EXERCISE DESCRIPTION
Count the lines below containing "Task"; state the number only.

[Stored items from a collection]
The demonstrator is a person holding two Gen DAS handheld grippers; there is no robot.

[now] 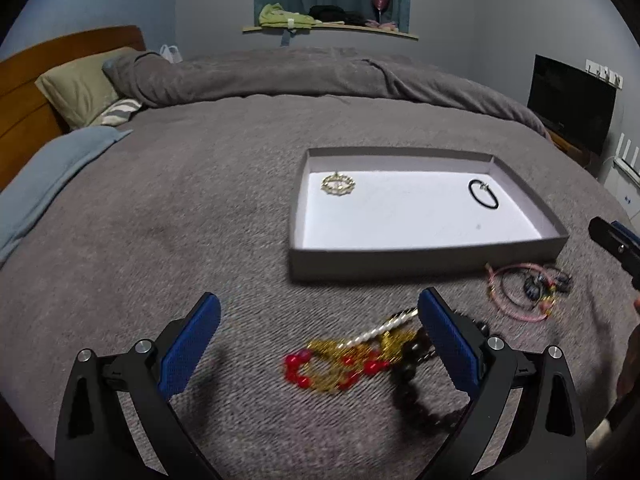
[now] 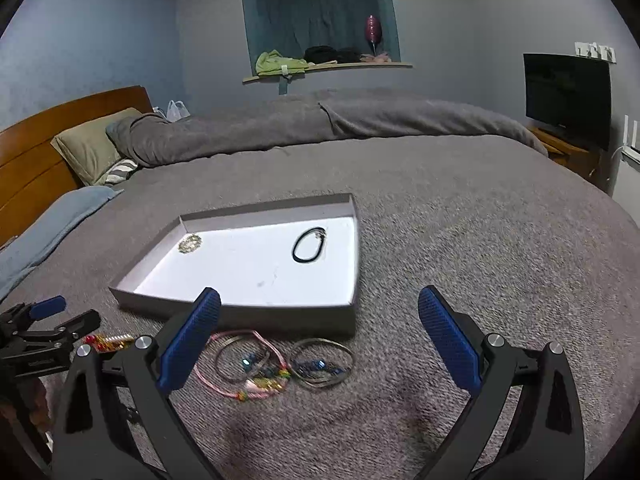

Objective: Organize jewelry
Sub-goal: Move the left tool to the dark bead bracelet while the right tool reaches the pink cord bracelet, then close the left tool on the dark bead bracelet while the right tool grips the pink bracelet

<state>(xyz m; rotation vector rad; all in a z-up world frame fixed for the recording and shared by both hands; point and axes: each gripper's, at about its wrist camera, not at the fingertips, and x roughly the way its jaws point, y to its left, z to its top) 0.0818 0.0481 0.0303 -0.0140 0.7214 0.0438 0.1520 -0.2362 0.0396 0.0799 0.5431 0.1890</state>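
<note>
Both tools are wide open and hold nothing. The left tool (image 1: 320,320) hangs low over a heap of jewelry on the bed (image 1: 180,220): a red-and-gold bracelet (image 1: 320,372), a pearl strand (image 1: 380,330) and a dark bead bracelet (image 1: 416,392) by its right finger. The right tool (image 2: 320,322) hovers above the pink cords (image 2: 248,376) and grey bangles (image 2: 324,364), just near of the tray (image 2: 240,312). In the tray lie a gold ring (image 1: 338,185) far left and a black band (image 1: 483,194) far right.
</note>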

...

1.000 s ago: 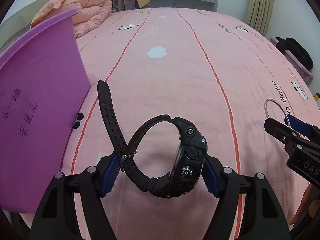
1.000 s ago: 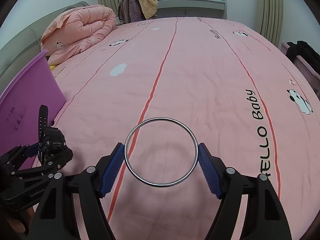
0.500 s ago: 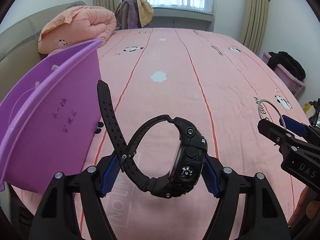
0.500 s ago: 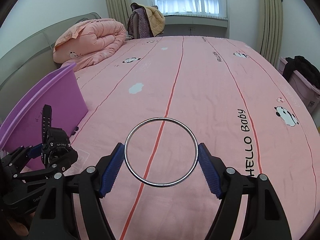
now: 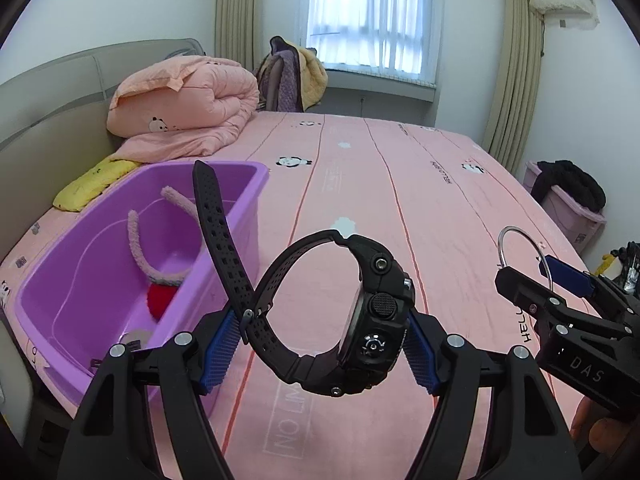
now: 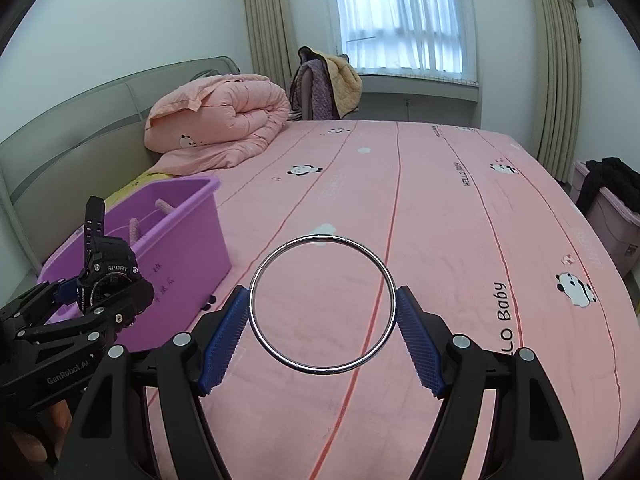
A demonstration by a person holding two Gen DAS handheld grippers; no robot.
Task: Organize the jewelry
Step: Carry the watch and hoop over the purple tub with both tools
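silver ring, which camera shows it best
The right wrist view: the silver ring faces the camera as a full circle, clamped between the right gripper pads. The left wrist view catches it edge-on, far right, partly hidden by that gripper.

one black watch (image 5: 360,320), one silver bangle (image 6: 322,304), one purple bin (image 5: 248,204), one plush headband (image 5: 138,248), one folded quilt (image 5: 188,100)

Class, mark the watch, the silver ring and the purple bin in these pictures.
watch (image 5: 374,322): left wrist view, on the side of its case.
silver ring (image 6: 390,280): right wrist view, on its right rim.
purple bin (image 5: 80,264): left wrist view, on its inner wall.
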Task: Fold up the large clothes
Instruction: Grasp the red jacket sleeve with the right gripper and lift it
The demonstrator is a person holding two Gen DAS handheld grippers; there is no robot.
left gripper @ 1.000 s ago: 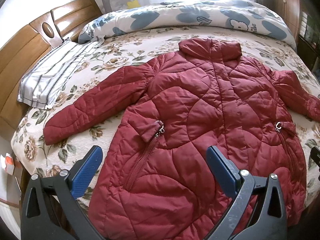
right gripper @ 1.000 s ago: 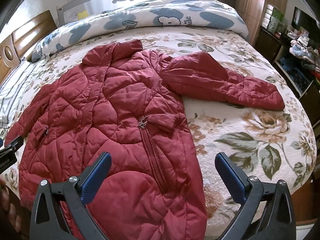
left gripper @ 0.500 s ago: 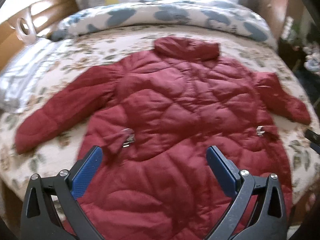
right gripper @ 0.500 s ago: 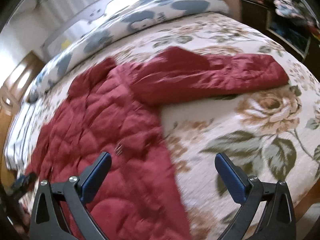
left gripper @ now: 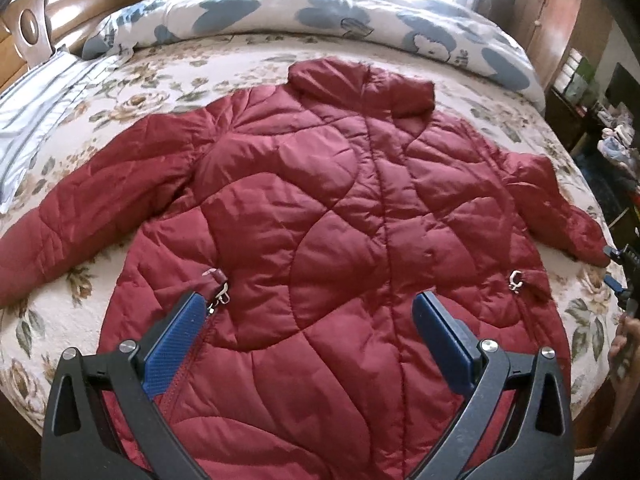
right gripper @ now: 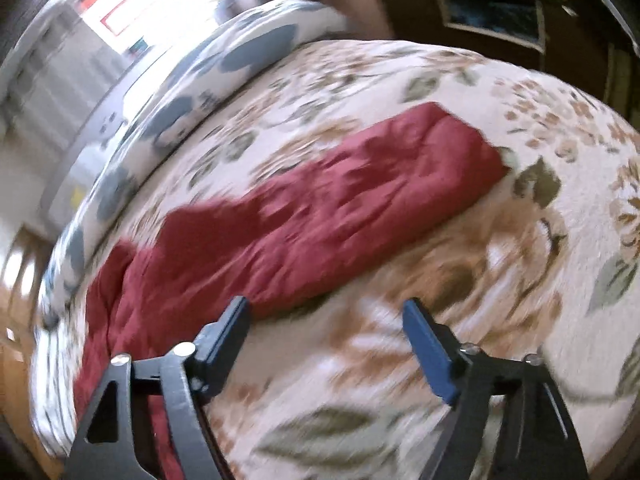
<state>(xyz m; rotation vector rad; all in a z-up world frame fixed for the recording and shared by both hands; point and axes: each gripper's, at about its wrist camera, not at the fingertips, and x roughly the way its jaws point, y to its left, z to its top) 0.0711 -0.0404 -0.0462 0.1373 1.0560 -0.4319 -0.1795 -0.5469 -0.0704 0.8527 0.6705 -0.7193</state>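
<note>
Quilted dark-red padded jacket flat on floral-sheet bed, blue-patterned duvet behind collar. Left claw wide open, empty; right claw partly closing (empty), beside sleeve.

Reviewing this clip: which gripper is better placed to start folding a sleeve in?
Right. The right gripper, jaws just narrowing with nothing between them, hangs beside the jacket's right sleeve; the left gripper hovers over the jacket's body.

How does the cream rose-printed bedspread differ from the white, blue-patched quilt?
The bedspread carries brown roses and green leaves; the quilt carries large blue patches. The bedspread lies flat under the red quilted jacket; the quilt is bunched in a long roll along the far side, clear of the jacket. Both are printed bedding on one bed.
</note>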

EXPECTED OUTPUT
2